# TASK REQUIREMENTS
Whatever the records say, give every one of them again exactly.

(Data extracted from a collection)
╔══

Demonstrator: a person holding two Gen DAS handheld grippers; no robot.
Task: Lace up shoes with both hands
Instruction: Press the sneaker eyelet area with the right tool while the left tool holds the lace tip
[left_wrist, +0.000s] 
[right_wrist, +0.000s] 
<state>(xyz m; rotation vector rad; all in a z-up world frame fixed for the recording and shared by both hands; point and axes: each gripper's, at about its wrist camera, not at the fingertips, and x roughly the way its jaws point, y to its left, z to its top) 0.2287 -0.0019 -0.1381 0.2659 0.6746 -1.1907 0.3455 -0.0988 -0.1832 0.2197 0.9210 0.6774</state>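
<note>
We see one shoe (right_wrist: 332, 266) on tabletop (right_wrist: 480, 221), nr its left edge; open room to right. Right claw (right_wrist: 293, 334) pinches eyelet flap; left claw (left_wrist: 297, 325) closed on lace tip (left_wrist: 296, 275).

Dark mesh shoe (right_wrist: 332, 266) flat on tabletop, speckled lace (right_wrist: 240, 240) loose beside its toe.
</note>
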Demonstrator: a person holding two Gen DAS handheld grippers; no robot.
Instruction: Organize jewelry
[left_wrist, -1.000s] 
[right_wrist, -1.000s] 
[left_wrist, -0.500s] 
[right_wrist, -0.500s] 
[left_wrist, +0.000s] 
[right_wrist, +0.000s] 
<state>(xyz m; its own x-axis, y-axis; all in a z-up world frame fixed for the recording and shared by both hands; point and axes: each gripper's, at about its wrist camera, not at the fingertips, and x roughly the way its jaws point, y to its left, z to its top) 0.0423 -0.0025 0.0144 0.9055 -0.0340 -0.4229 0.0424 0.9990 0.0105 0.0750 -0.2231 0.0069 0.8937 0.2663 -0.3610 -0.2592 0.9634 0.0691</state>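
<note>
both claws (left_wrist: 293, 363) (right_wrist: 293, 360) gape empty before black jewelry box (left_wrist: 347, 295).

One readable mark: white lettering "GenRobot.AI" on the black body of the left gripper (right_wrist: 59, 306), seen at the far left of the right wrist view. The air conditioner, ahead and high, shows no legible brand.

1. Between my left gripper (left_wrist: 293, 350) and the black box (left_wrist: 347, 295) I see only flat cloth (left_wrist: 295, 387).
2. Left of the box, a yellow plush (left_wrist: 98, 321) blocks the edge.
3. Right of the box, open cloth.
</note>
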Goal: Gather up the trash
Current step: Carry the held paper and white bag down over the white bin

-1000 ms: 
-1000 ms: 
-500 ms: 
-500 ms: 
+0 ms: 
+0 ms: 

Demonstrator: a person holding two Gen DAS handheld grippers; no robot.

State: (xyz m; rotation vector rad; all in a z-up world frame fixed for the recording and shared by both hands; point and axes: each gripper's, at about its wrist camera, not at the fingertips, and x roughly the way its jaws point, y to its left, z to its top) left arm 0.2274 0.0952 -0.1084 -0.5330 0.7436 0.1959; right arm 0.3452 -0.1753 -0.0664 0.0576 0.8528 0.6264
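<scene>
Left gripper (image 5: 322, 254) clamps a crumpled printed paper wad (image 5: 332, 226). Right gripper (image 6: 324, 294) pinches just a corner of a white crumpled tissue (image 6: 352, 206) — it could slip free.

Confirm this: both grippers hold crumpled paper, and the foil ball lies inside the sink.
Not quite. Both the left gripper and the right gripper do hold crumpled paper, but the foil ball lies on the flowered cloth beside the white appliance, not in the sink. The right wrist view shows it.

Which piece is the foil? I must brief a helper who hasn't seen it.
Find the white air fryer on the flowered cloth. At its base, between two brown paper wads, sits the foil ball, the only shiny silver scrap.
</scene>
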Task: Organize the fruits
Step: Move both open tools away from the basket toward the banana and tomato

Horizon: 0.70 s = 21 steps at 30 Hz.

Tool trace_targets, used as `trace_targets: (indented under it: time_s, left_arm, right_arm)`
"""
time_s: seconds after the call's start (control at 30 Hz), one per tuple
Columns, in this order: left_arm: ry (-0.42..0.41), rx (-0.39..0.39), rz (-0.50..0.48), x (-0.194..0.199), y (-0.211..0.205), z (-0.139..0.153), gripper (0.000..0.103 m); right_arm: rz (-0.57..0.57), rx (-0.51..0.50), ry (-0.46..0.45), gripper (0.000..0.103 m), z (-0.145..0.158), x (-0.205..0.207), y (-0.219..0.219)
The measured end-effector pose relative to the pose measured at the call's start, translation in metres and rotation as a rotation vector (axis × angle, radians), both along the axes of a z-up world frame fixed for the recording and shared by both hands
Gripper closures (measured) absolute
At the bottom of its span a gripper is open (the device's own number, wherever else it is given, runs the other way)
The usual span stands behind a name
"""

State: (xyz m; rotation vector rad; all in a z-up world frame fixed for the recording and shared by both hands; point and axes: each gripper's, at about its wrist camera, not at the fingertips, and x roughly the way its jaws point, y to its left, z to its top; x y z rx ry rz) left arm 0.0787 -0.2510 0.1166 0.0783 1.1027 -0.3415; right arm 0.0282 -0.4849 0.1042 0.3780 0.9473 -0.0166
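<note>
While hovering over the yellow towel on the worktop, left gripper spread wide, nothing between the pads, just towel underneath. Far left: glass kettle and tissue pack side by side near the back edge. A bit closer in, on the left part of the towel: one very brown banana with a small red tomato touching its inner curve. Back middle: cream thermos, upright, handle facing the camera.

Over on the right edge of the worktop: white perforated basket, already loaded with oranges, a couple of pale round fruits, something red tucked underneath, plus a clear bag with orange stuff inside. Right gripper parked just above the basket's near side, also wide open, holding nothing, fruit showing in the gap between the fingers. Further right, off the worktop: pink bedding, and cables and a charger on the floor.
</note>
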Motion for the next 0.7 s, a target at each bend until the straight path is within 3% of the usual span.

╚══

# COMPLETED EXERCISE
Demonstrator: a person holding two Gen DAS handheld grippers; no robot.
Task: Lace up shoes with both hands
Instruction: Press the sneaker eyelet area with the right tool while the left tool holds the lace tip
[left_wrist, +0.000s] 
[right_wrist, +0.000s] 
<state>(xyz m; rotation vector rad; all in a z-up world frame fixed for the recording and shared by both hands; point and axes: each gripper's, at about its wrist camera, not at the fingertips, and x roughly the way its jaws point, y to its left, z to its top) 0.2287 -0.0019 -0.1381 0.2659 0.6746 -1.1907 0.3455 -0.0988 -0.1832 0.2197 0.9210 0.6774</state>
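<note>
We see one shoe (right_wrist: 332, 266) on tabletop (right_wrist: 480, 221), nr its left edge; open room to right. Right claw (right_wrist: 293, 334) pinches eyelet flap; left claw (left_wrist: 297, 325) closed on lace tip (left_wrist: 296, 275).

Dark mesh shoe (right_wrist: 332, 266) flat on tabletop, speckled lace (right_wrist: 240, 240) loose beside its toe.
</note>
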Demonstrator: a person holding two Gen DAS handheld grippers; no robot.
Instruction: Organize jewelry
[left_wrist, -1.000s] 
[right_wrist, -1.000s] 
[left_wrist, -0.500s] 
[right_wrist, -0.500s] 
[left_wrist, +0.000s] 
[right_wrist, +0.000s] 
<state>(xyz m; its own x-axis, y-axis; all in a z-up world frame fixed for the recording and shared by both hands; point and axes: each gripper's, at about its wrist camera, not at the fingertips, and x roughly the way its jaws point, y to its left, z to its top) 0.0423 -0.0025 0.0144 0.9055 -0.0340 -0.4229 0.0424 0.9990 0.0105 0.0750 -0.2231 0.0069 0.8937 0.2663 -0.3610 -0.2592 0.9634 0.0691</state>
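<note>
both claws (left_wrist: 293, 363) (right_wrist: 293, 360) gape empty before black jewelry box (left_wrist: 347, 295).

One readable mark: white lettering "GenRobot.AI" on the black body of the left gripper (right_wrist: 59, 306), seen at the far left of the right wrist view. The air conditioner, ahead and high, shows no legible brand.

1. Between my left gripper (left_wrist: 293, 350) and the black box (left_wrist: 347, 295) I see only flat cloth (left_wrist: 295, 387).
2. Left of the box, a yellow plush (left_wrist: 98, 321) blocks the edge.
3. Right of the box, open cloth.
</note>
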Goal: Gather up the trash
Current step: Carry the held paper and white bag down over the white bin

-1000 ms: 
-1000 ms: 
-500 ms: 
-500 ms: 
+0 ms: 
+0 ms: 

Demonstrator: a person holding two Gen DAS handheld grippers; no robot.

State: (xyz m; rotation vector rad; all in a z-up world frame fixed for the recording and shared by both hands; point and axes: each gripper's, at about its wrist camera, not at the fingertips, and x roughly the way its jaws point, y to its left, z to its top) left arm 0.2274 0.0952 -0.1084 -0.5330 0.7436 0.1959; right arm 0.3452 -0.1753 -0.0664 0.0576 0.8528 0.6264
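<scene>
Left gripper (image 5: 322, 254) clamps a crumpled printed paper wad (image 5: 332, 226). Right gripper (image 6: 324, 294) pinches just a corner of a white crumpled tissue (image 6: 352, 206) — it could slip free.

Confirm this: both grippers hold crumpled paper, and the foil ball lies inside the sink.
Not quite. Both the left gripper and the right gripper do hold crumpled paper, but the foil ball lies on the flowered cloth beside the white appliance, not in the sink. The right wrist view shows it.

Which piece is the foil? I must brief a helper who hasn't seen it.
Find the white air fryer on the flowered cloth. At its base, between two brown paper wads, sits the foil ball, the only shiny silver scrap.
</scene>
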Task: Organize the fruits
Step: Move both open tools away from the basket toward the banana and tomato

Horizon: 0.70 s = 21 steps at 30 Hz.

Tool trace_targets, used as `trace_targets: (indented under it: time_s, left_arm, right_arm)`
"""
time_s: seconds after the call's start (control at 30 Hz), one per tuple
Columns, in this order: left_arm: ry (-0.42..0.41), rx (-0.39..0.39), rz (-0.50..0.48), x (-0.194..0.199), y (-0.211..0.205), z (-0.139..0.153), gripper (0.000..0.103 m); right_arm: rz (-0.57..0.57), rx (-0.51..0.50), ry (-0.46..0.45), gripper (0.000..0.103 m), z (-0.145..0.158), x (-0.205..0.207), y (-0.219..0.219)
The measured end-effector pose relative to the pose measured at the call's start, translation in metres and rotation as a rotation vector (axis × angle, radians), both along the axes of a z-up world frame fixed for the recording and shared by both hands
Gripper closures (measured) absolute
At the bottom of its span a gripper is open (the device's own number, wherever else it is given, runs the other way)
The usual span stands behind a name
"""

State: (xyz m; rotation vector rad; all in a z-up world frame fixed for the recording and shared by both hands; point and axes: each gripper's, at about its wrist camera, not at the fingertips, and x roughly the way its jaws point, y to its left, z to its top; x y z rx ry rz) left arm 0.0787 -0.2510 0.1166 0.0783 1.1027 -0.3415; right arm 0.0282 -0.4849 0.1042 0.3780 0.9473 -0.0166
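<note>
While hovering over the yellow towel on the worktop, left gripper spread wide, nothing between the pads, just towel underneath. Far left: glass kettle and tissue pack side by side near the back edge. A bit closer in, on the left part of the towel: one very brown banana with a small red tomato touching its inner curve. Back middle: cream thermos, upright, handle facing the camera.

Over on the right edge of the worktop: white perforated basket, already loaded with oranges, a couple of pale round fruits, something red tucked underneath, plus a clear bag with orange stuff inside. Right gripper parked just above the basket's near side, also wide open, holding nothing, fruit showing in the gap between the fingers. Further right, off the worktop: pink bedding, and cables and a charger on the floor.
</note>
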Motion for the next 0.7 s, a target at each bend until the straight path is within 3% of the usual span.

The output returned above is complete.